Aim of the task
Every line of the listing must be reproduced as it stands. Leave the images behind.
Data block section start
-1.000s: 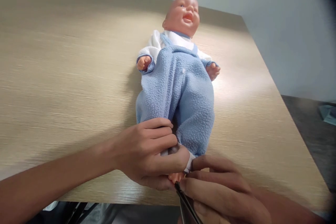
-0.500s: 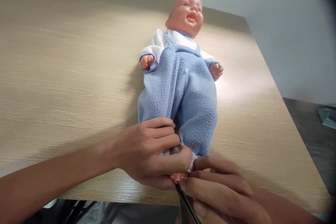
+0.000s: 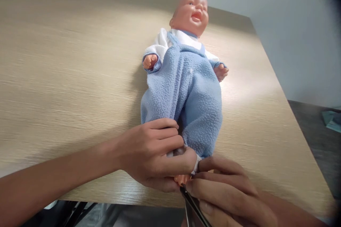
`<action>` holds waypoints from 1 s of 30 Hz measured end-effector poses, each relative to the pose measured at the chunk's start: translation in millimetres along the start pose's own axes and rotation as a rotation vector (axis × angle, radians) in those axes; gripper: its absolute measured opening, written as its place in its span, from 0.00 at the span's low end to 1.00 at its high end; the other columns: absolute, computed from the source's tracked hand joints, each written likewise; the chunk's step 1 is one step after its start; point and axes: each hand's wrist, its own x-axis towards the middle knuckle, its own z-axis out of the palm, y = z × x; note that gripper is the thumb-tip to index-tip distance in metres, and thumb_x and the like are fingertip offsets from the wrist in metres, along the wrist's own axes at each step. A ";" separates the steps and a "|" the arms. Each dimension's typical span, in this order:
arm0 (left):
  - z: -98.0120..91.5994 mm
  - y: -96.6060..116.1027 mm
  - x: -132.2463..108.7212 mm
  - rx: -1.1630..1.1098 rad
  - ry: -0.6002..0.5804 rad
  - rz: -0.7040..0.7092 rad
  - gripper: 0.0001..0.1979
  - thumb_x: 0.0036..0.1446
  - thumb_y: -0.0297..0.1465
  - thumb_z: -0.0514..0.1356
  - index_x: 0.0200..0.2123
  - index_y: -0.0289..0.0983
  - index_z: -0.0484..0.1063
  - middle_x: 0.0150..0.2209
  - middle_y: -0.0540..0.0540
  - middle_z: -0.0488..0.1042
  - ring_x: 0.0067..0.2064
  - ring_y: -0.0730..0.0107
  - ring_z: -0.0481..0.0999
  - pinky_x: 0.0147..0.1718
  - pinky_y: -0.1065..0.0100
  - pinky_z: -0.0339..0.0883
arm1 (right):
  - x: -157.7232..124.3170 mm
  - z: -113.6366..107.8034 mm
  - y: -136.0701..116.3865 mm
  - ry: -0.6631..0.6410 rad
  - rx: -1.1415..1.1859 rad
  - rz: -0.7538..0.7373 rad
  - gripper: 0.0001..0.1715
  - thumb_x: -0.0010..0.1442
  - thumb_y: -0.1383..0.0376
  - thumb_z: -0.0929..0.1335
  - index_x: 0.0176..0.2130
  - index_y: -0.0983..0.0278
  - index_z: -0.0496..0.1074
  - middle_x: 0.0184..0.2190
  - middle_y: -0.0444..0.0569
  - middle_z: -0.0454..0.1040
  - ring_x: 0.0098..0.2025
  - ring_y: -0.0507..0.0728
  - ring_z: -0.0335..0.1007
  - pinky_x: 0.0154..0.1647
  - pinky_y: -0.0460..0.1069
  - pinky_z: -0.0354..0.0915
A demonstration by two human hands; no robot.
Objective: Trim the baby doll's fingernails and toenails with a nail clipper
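A baby doll [image 3: 183, 78] in pale blue fleece overalls and a white top lies on its back, feet toward me. My left hand [image 3: 160, 156] is closed around its lower leg and foot, near a white cuff. The doll's bare toes [image 3: 182, 180] poke out below my left thumb. In my right hand [image 3: 229, 191] is a dark metal nail clipper [image 3: 192, 207], its levers spread in a V. Its tip touches or nearly touches the toes. My right fingertips rest near the cuff; the clipper's lower end is cut off by the frame.
The doll lies on a light wood-grain table [image 3: 66, 78], whose near edge runs just below my hands. A pale wall [image 3: 277, 25] stands behind it. A light blue item [image 3: 331, 120] lies on a dark surface beyond the right edge. Dark objects [image 3: 69, 212] show below the table.
The view has shifted slightly, with the doll a little further right. The nail clipper's visible end has moved slightly right and its levers look wider apart. Both hands keep their hold.
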 end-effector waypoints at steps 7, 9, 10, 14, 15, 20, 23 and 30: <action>-0.4 -0.4 -0.9 -0.008 -0.013 0.005 0.21 0.60 0.47 0.51 0.38 0.34 0.68 0.27 0.48 0.68 0.30 0.71 0.66 0.43 0.60 0.71 | -12.7 25.3 -1.4 0.348 0.054 0.048 0.12 0.62 0.61 0.71 0.29 0.64 0.72 0.28 0.43 0.78 0.29 0.50 0.73 0.39 0.49 0.74; -0.3 -0.3 -1.3 -0.006 -0.019 0.003 0.21 0.59 0.47 0.52 0.39 0.34 0.69 0.28 0.48 0.68 0.30 0.71 0.66 0.43 0.60 0.71 | -10.5 29.0 -5.0 0.382 0.074 0.078 0.11 0.60 0.62 0.72 0.29 0.64 0.71 0.28 0.43 0.78 0.28 0.49 0.72 0.38 0.50 0.73; -0.2 -0.3 -1.4 -0.007 -0.022 0.000 0.21 0.59 0.47 0.53 0.39 0.34 0.69 0.28 0.48 0.68 0.31 0.71 0.66 0.43 0.60 0.71 | -9.0 30.4 -6.7 0.414 0.076 0.098 0.12 0.60 0.62 0.72 0.28 0.64 0.71 0.28 0.42 0.77 0.28 0.49 0.72 0.38 0.50 0.72; 0.2 -0.2 -1.7 -0.009 -0.019 0.001 0.21 0.58 0.47 0.54 0.40 0.34 0.69 0.28 0.48 0.68 0.30 0.71 0.66 0.42 0.60 0.71 | -5.4 32.1 -5.8 0.404 0.074 0.070 0.12 0.61 0.63 0.71 0.28 0.65 0.71 0.27 0.42 0.77 0.27 0.48 0.71 0.39 0.49 0.71; 0.3 -0.3 -1.7 -0.009 -0.016 0.003 0.22 0.58 0.47 0.54 0.40 0.33 0.69 0.28 0.48 0.68 0.30 0.71 0.65 0.42 0.60 0.71 | -5.4 31.0 -3.4 0.401 0.068 0.049 0.12 0.63 0.64 0.70 0.28 0.65 0.71 0.27 0.42 0.77 0.28 0.48 0.71 0.40 0.47 0.71; 0.7 -0.7 -1.5 -0.027 -0.009 0.002 0.20 0.59 0.46 0.53 0.39 0.33 0.69 0.27 0.48 0.68 0.30 0.71 0.66 0.41 0.60 0.71 | -6.9 21.5 7.2 0.239 0.060 -0.017 0.15 0.69 0.67 0.62 0.32 0.64 0.73 0.29 0.42 0.77 0.30 0.47 0.73 0.40 0.44 0.72; 1.1 -0.5 -1.1 -0.032 0.004 0.006 0.18 0.61 0.42 0.50 0.38 0.33 0.70 0.28 0.46 0.69 0.30 0.70 0.67 0.42 0.59 0.71 | -5.7 22.3 2.6 0.247 0.053 0.034 0.14 0.68 0.64 0.64 0.31 0.63 0.73 0.28 0.43 0.77 0.28 0.50 0.72 0.37 0.47 0.72; 0.1 -0.4 -0.7 -0.024 0.006 0.001 0.18 0.61 0.42 0.49 0.37 0.34 0.70 0.27 0.46 0.69 0.30 0.70 0.68 0.41 0.59 0.71 | -7.3 21.6 -3.6 0.290 0.062 0.092 0.18 0.66 0.59 0.67 0.26 0.63 0.71 0.25 0.40 0.76 0.28 0.48 0.71 0.42 0.46 0.70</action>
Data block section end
Your response
-1.000s: 
-0.500s: 
+0.000s: 
`<action>` holds waypoints from 1 s of 30 Hz measured end-effector poses, each relative to the pose measured at the chunk's start: translation in millimetres along the start pose's own axes and rotation as a rotation vector (axis × angle, radians) in those axes; gripper: its absolute measured opening, written as its place in its span, from 0.00 at the span's low end to 1.00 at its high end; the other columns: absolute, computed from the source's tracked hand joints, each written likewise; the chunk's step 1 is one step after its start; point and axes: each hand's wrist, its own x-axis towards the middle knuckle, its own z-axis out of the palm, y = z × x; note that gripper is the thumb-tip to index-tip distance in metres, and thumb_x and the like are fingertip offsets from the wrist in metres, along the wrist's own axes at each step. A ";" separates the steps and a "|" the arms. Each dimension's typical span, in this order:
arm0 (left):
  - z: -98.0120..91.5994 mm
  - y: -96.6060..116.1027 mm
  - x: -132.2463..108.7212 mm
  - rx: -1.1630..1.1098 rad
  - ry: -0.6002..0.5804 rad
  - rz: -0.7040..0.7092 rad
  - gripper: 0.0001..0.1979
  - thumb_x: 0.0036..0.1446
  - thumb_y: -0.0297..0.1465
  - thumb_z: -0.0514..0.1356
  - index_x: 0.0200..0.2123
  - index_y: -0.0289..0.0983
  - index_z: -0.0484..0.1063
  - middle_x: 0.0150..0.2209
  - middle_y: -0.0540..0.0540
  - middle_z: -0.0488..0.1042
  - ring_x: 0.0067..0.2064
  - ring_y: -0.0730..0.0107
  - ring_z: -0.0481..0.0999
  - pinky_x: 0.0147..0.1718
  - pinky_y: -0.1065..0.0100
  - pinky_z: -0.0339..0.0883
arm1 (right):
  - x: -157.7232..124.3170 mm
  - z: -113.6366..107.8034 mm
  - y: -136.0701..116.3865 mm
  - ry: -0.6631..0.6410 rad
  - rx: -1.1415..1.1859 rad
  - rz: -0.7538..0.7373 rad
  - gripper: 0.0001..0.1715
  - thumb_x: -0.0010..0.1442
  - thumb_y: -0.1383..0.0376
  - thumb_z: -0.0929..0.1335
  - index_x: 0.0176..0.2130
  - index_y: -0.0983..0.0278
  - index_z: -0.0496..0.1074
  - middle_x: 0.0184..0.2190
  - middle_y: -0.0444..0.0569
  - middle_z: -0.0454..0.1040
  - ring_x: 0.0098..0.2025
  - ring_y: -0.0507..0.0728
  - ring_z: -0.0335..0.1007
  - pinky_x: 0.0154..0.1647
  - pinky_y: -0.0460..0.1069
  - pinky_z: -0.0354..0.0915
A demonstration by two human hands; no robot.
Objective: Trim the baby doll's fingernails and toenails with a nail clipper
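A baby doll [image 3: 183, 78] in pale blue fleece overalls and a white top lies on its back, feet toward me. My left hand [image 3: 160, 156] is closed around its lower leg and foot, near a white cuff. The doll's bare toes [image 3: 182, 180] poke out below my left thumb. In my right hand [image 3: 229, 191] is a dark metal nail clipper [image 3: 192, 207], its levers spread in a V. Its tip touches or nearly touches the toes. My right fingertips rest near the cuff; the clipper's lower end is cut off by the frame.
The doll lies on a light wood-grain table [image 3: 66, 78], whose near edge runs just below my hands. A pale wall [image 3: 277, 25] stands behind it. A light blue item [image 3: 331, 120] lies on a dark surface beyond the right edge. Dark objects [image 3: 69, 212] show below the table.
The view has shifted slightly, with the doll a little further right. The nail clipper's visible end has moved slightly right and its levers look wider apart. Both hands keep their hold.
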 end-effector waypoints at steps 7, 9, 10, 14, 15, 20, 23 and 30: <action>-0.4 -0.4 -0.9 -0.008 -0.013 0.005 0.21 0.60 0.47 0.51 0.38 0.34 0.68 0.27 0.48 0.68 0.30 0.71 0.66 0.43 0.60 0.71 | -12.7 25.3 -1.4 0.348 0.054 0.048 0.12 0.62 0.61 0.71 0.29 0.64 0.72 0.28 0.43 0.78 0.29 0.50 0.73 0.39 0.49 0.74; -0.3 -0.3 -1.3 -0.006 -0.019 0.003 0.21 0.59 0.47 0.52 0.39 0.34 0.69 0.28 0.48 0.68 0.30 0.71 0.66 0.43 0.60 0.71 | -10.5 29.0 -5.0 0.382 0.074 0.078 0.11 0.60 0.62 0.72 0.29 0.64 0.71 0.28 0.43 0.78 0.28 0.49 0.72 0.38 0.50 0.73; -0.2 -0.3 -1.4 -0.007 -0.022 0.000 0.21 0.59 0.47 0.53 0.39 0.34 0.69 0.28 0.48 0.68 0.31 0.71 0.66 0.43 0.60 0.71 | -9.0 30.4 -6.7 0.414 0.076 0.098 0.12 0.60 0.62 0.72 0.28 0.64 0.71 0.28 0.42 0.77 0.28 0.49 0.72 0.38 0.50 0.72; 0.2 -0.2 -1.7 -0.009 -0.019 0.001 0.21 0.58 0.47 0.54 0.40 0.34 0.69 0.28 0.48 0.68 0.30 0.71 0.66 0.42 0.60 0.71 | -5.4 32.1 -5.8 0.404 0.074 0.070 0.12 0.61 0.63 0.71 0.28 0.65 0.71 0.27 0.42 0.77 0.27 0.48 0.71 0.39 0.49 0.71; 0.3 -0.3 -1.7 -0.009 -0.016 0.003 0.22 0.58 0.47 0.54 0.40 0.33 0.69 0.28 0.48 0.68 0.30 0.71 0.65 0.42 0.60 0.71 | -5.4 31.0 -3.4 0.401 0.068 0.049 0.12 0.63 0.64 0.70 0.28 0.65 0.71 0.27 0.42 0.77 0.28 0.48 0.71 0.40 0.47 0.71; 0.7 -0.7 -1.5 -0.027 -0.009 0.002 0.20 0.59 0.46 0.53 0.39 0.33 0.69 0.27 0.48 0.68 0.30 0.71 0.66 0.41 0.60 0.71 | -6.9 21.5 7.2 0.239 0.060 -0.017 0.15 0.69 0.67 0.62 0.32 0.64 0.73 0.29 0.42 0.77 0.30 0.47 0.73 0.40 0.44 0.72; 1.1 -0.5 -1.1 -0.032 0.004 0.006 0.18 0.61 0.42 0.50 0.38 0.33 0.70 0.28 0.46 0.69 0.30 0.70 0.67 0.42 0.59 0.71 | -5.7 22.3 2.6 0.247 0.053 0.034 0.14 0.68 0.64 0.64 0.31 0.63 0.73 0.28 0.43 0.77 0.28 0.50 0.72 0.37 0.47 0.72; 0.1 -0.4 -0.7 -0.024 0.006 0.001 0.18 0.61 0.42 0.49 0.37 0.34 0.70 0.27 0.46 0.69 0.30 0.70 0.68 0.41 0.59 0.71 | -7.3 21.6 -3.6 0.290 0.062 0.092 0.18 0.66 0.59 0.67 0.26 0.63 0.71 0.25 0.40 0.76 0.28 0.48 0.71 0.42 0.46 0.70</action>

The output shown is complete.